• Dataset content:
[Start of Attachment]

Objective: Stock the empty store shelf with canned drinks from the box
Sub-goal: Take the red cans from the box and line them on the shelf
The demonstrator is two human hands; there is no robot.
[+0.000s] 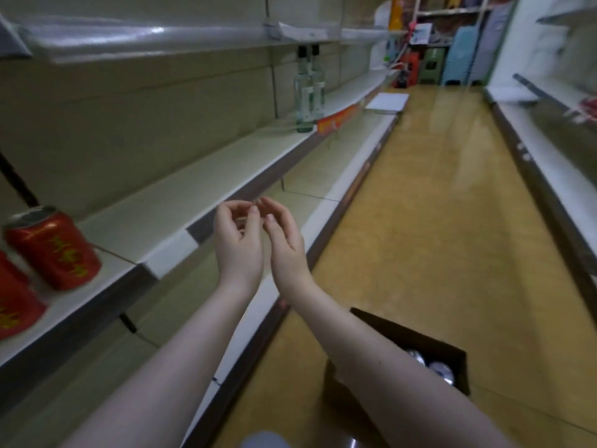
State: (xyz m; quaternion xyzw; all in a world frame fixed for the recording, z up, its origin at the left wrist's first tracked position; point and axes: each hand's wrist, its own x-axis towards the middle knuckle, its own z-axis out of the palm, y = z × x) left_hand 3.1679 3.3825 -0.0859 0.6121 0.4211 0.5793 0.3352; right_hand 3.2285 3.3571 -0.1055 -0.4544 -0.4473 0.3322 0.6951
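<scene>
Two red cans with yellow writing stand on the pale shelf [200,189] at the far left: one can [53,248] whole in view, the other can [14,302] cut by the frame edge. My left hand [239,240] and my right hand [284,237] hover side by side in front of the shelf edge, palms facing each other, fingers loosely curled, holding nothing. A brown cardboard box [452,357] sits on the floor at lower right, under my right forearm, with silver can tops [441,370] showing inside.
Two clear glass bottles [305,88] stand farther along the same shelf, by a red price strip [337,119]. A white flat board [387,101] lies on the lower shelf. The yellow aisle floor [436,205] runs ahead between shelving, with plastic stools [433,64] at the far end.
</scene>
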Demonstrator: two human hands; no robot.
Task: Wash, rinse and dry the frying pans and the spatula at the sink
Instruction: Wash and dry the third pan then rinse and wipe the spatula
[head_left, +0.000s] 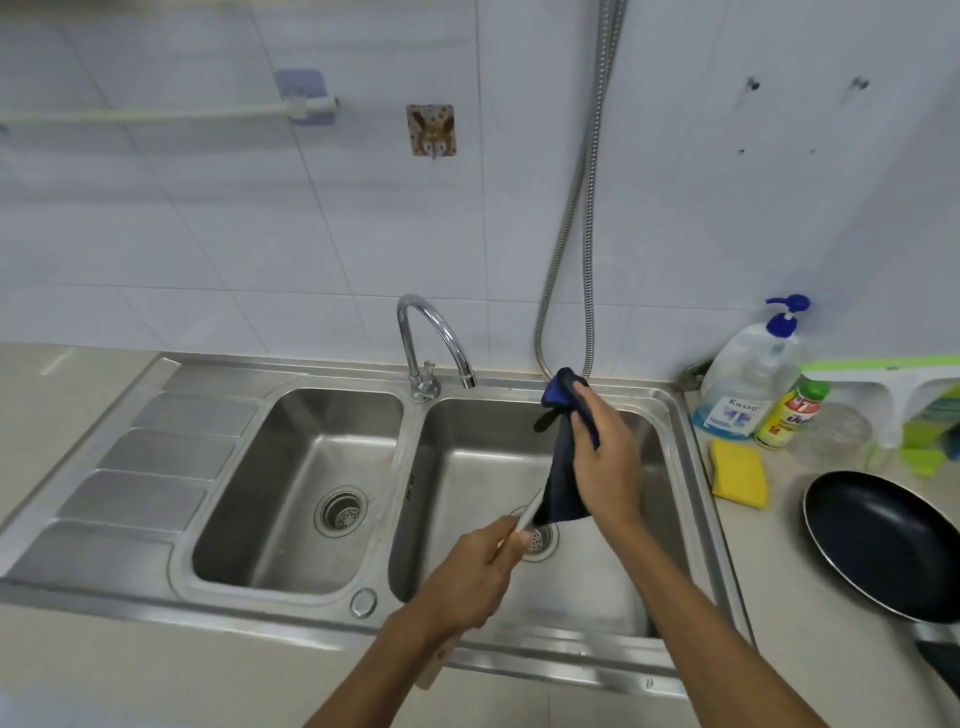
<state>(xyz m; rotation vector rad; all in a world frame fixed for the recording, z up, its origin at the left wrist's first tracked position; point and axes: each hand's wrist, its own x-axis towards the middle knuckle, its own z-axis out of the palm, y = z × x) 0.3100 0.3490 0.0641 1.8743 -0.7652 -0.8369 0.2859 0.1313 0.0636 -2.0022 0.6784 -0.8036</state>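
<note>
Over the right basin of the steel double sink (680, 447), my left hand (478, 577) grips the pale handle of the spatula (529, 514), which points up and to the right. My right hand (602, 457) holds a dark blue cloth (563, 483) wrapped round the spatula's upper part, so the blade is hidden. A black frying pan (883, 540) lies on the counter to the right of the sink, its handle toward the near edge. Only this one pan is in view.
The chrome tap (436, 338) stands between the basins, spout over the right one. A metal hose (576, 208) hangs down the tiled wall. Right of the sink are a yellow sponge (738, 473), a pump soap bottle (748, 379), a small green-capped bottle (789, 410) and a green-and-white rack (904, 395).
</note>
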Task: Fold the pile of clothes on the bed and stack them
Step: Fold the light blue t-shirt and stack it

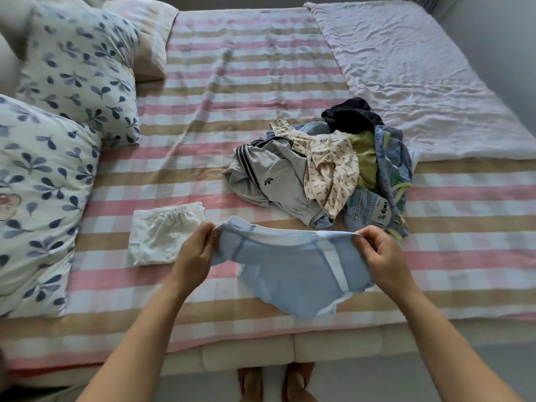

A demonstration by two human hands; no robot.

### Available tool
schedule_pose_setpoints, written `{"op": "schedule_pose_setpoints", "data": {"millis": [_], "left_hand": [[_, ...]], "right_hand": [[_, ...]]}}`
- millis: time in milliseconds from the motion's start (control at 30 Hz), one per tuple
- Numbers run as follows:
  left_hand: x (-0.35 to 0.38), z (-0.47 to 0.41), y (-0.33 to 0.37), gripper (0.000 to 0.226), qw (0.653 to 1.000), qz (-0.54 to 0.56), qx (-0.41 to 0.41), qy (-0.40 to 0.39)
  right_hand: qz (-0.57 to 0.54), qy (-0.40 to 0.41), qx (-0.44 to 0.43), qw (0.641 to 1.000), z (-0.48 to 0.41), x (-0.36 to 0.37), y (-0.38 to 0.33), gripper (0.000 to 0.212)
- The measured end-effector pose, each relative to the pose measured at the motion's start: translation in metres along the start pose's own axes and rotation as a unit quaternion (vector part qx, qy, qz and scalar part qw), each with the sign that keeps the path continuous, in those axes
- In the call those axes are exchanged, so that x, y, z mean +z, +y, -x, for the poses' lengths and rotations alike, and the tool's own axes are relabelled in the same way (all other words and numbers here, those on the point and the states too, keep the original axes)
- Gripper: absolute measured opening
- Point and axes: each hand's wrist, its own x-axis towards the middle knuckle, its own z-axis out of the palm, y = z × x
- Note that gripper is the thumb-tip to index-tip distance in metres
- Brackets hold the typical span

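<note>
We hold a pale blue garment (290,271) stretched between both hands just above the near edge of the bed, its top edge pulled taut and the rest hanging down onto the striped sheet (232,82). Our left hand (194,250) pinches the garment's left corner with fingers curled round the cloth, and our right hand (380,250) grips the right corner the same way. Just to the left of the left hand lies a folded white garment (162,236), flat on the sheet and alone. Beyond the blue piece, toward the middle of the bed, sits the unfolded pile of clothes (319,169): grey shorts (269,175) with dark stripes on its left side, a cream patterned piece (330,169) across the middle, denim (365,210) at the near right, and a dark garment (351,111) at the far end. A crumpled lilac blanket (406,68) covers the right part of the bed, touching the pile's far side. Two leaf-print pillows (78,68) lie along the left. Our bare feet (249,381) show on the floor below the bed edge.
</note>
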Motion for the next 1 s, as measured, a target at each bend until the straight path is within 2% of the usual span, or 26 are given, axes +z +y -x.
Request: {"op": "schedule_pose_setpoints", "data": {"millis": [167, 333, 533, 667, 1000], "left_hand": [[-0.039, 0.047, 0.052, 0.024, 0.998, 0.012, 0.039, 0.047], [-0.058, 0.047, 0.063, 0.019, 0.998, 0.028, 0.050, 0.035], [-0.007, 0.005, -0.017, 0.025, 0.998, -0.017, -0.035, 0.039], [0.036, -0.035, -0.092, 0.028, 0.995, -0.051, -0.064, 0.061], [0.091, -0.180, -0.202, 0.031, 0.973, -0.182, -0.026, 0.138]], "right_hand": [[-0.064, -0.048, -0.010, 0.997, 0.042, -0.035, -0.035, 0.017], [-0.110, -0.094, 0.011, 0.990, 0.040, -0.048, -0.047, 0.022], [0.000, -0.065, -0.004, 0.998, -0.016, 0.017, 0.007, 0.023], [0.065, -0.037, 0.005, 0.997, -0.067, 0.072, 0.072, 0.012], [0.169, 0.074, -0.034, 0.982, -0.208, 0.173, 0.158, 0.020]]}}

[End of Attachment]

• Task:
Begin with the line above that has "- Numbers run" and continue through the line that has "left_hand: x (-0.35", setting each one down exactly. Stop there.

• Result of this task:
- Numbers run as follows:
  left_hand: x (-0.35 to 0.38), z (-0.47 to 0.41), y (-0.33 to 0.37), gripper (0.000 to 0.226), qw (0.653 to 1.000), qz (-0.54 to 0.56), qx (-0.41 to 0.41), qy (-0.40 to 0.39)

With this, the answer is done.